10x Increase in engineering productivity
Engineers no longer spend valuable time manually pulling and wrestling with data and are able to answer questions and make adjustments more quickly
Reduced risk
Stardog enables cross-functional activities across multiple datasets allowing for the identification and subsequent mitigation of previously unrecognized risks
Saved time
The Knowledge Graph reduces back and forth and allows for faster review processes, keeping rockets on schedule for launch
Building a rocket is a complex endeavor of precision, involving huge numbers of people, vast amounts of disparate data, many interconnected pieces, and no margin for error.

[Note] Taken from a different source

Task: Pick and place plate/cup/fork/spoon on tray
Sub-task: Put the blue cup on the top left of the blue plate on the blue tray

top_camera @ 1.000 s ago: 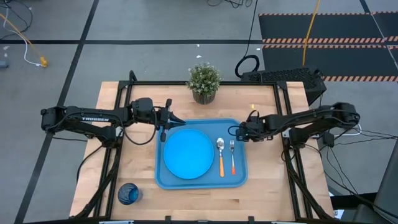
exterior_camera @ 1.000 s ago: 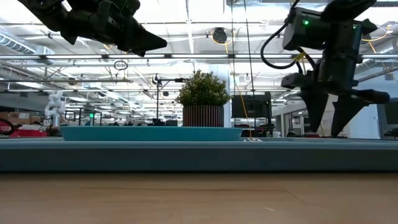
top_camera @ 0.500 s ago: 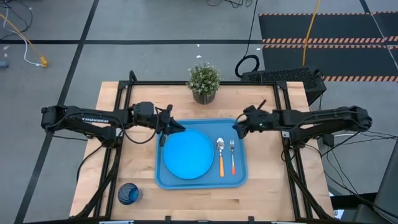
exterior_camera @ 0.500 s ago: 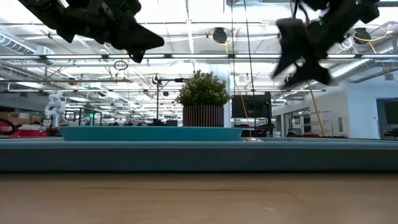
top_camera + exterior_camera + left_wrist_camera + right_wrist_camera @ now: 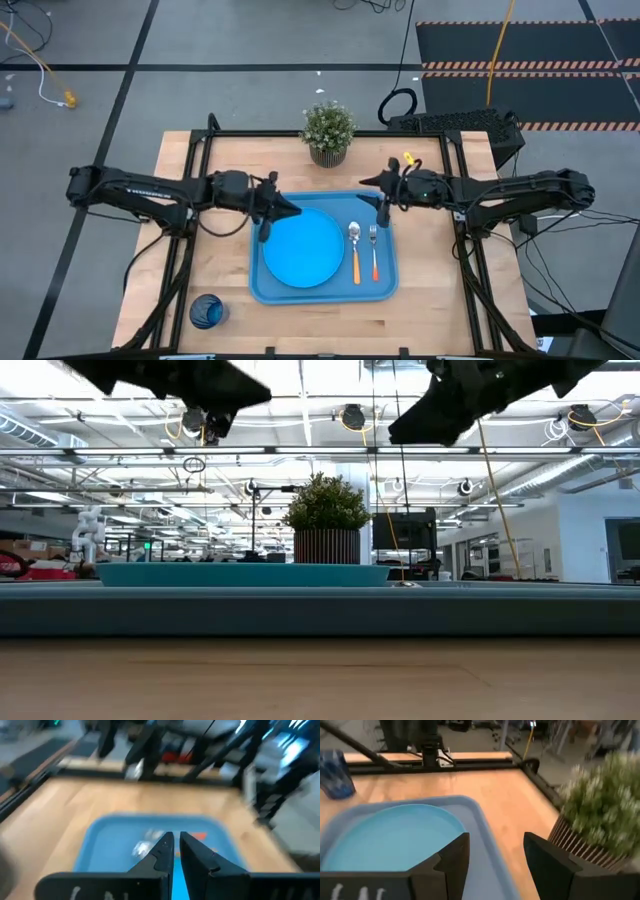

Using Stardog, NASA can quickly make fully informed mission-critical decisions, improving engineering design while reducing cost and risk.
The Challenge
A successful rocket launch is the product of many interdependent parts and systems that must all work together perfectly. Even small changes to one system can significantly impact another seemingly unrelated system.
For example, engineers must ensure that humans will be able to tolerate the rocket’s vibrations and have created a complex mathematical model that verifies the precise calibration of acceptable vibration. This requires a range of inputs about the amount of vibration that will be generated, as well as information about the impact that a slight change in vibration has on the human body, all of which needs to be aligned with project data on factors like schedule and cost.
It typically took NASA engineers weeks to pull the relevant data manually from each dataset, analyze and qualify it, and create a report. If a review board asked a new question or if the scope changed in any way, the engineers had to go back to the drawing board and repeat the whole process. Because every question created an entirely new project that needed its own complex assessment, the review cycle was long and costly. NASA engineers spent lots of valuable time wrestling with the data. Change became more expensive and riskier due to the connectedness and complexity of the data.